**Goal of the exercise:** From the listing below, work out how many lines contain "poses". Reply with that number only.
++++ Given material ++++
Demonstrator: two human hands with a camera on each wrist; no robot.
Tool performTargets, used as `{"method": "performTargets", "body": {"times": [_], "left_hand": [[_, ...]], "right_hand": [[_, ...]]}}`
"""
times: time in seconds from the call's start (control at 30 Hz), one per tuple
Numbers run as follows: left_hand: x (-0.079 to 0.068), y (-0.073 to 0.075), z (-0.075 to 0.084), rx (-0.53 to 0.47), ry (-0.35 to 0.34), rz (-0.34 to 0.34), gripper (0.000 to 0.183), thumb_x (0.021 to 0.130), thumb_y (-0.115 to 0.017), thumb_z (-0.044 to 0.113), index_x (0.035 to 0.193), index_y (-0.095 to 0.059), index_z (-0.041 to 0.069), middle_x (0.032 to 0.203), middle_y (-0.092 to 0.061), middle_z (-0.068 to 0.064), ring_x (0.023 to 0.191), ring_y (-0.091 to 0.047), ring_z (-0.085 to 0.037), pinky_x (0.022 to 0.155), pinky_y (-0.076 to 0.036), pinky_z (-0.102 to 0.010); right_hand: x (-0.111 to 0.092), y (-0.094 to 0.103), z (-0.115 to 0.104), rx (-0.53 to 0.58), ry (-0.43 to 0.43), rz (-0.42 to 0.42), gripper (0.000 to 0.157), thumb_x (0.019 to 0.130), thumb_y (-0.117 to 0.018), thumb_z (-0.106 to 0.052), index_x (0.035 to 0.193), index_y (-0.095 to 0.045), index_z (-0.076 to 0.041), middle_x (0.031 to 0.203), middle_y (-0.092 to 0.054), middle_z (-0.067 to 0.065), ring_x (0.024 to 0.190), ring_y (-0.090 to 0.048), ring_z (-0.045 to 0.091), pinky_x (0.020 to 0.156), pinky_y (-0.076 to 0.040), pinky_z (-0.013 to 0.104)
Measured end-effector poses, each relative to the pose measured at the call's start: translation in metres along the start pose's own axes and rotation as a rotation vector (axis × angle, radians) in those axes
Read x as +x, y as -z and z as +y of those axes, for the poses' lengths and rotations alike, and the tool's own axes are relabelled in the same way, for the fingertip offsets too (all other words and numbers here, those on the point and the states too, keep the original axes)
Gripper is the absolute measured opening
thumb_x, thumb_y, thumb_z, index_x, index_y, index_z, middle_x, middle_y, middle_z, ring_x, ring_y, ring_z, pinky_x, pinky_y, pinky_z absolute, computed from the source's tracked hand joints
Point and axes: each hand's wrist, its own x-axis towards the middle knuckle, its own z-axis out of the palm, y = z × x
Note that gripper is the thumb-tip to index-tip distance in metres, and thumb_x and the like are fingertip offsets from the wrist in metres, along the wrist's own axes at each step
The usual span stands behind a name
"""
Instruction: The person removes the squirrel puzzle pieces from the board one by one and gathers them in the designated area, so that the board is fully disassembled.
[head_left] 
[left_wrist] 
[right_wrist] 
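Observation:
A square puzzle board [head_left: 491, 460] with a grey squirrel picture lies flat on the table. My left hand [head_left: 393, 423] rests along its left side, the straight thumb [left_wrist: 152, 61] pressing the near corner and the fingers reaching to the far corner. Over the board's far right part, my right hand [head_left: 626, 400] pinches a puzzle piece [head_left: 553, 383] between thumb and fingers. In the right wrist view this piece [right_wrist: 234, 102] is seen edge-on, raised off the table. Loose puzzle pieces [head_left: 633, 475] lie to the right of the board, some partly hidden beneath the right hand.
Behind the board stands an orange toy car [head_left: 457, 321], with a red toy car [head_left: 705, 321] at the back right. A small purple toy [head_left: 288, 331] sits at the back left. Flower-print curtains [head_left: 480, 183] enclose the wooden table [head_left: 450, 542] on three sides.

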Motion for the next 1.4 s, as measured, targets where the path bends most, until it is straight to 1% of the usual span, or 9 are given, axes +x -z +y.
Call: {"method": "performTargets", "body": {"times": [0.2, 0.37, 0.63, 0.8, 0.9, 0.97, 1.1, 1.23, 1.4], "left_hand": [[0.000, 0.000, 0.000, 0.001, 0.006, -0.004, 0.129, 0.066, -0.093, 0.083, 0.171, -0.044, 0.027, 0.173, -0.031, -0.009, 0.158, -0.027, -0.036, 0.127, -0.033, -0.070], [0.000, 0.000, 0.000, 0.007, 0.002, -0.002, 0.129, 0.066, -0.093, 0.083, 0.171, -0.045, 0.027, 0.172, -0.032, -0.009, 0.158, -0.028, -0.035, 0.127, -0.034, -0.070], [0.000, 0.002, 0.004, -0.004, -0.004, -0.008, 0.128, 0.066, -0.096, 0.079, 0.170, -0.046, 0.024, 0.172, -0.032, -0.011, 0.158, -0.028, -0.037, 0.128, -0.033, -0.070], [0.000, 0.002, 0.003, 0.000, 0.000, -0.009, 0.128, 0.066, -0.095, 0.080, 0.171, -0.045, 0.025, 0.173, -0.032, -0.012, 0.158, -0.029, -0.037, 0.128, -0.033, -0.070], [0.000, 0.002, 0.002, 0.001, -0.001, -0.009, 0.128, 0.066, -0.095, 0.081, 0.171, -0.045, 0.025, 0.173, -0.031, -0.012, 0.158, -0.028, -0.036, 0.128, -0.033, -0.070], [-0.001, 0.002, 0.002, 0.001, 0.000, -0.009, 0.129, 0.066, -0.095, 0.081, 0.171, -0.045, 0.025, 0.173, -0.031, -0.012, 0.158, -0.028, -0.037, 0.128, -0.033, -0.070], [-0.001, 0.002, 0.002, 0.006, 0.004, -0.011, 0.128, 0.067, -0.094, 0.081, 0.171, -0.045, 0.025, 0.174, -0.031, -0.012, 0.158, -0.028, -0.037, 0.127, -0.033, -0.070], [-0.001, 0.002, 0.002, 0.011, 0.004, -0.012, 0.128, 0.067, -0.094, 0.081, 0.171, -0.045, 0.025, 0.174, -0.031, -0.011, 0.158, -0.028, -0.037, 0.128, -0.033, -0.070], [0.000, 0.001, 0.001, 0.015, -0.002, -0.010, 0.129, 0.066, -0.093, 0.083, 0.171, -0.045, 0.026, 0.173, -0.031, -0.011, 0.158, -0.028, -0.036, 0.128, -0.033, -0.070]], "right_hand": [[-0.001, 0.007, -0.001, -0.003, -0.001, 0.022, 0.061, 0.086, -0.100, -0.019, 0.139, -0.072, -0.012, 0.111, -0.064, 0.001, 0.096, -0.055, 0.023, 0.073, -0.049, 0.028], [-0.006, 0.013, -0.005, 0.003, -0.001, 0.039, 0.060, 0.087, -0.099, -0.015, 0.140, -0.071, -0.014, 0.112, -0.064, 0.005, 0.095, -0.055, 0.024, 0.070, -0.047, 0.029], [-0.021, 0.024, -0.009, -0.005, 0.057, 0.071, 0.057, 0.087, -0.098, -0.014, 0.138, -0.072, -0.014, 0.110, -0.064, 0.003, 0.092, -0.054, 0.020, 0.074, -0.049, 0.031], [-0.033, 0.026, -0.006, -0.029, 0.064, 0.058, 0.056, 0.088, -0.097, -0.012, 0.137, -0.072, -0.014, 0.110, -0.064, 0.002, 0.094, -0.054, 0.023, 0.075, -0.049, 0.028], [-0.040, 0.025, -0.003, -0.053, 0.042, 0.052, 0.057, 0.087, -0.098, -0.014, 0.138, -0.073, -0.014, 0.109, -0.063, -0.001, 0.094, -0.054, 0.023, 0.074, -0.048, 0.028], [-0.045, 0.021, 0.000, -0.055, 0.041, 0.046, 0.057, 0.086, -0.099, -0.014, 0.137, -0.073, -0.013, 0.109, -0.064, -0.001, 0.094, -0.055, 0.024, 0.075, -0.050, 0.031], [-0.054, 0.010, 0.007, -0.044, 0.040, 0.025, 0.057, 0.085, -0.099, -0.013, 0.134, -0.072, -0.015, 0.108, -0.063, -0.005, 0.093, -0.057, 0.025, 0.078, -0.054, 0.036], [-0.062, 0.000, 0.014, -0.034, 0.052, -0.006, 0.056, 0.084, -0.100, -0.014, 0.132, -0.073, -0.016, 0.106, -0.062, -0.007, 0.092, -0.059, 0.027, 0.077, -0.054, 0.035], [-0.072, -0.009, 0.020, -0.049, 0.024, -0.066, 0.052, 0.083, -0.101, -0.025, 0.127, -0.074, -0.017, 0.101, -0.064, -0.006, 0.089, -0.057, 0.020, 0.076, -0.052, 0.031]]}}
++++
**Exercise output:** 2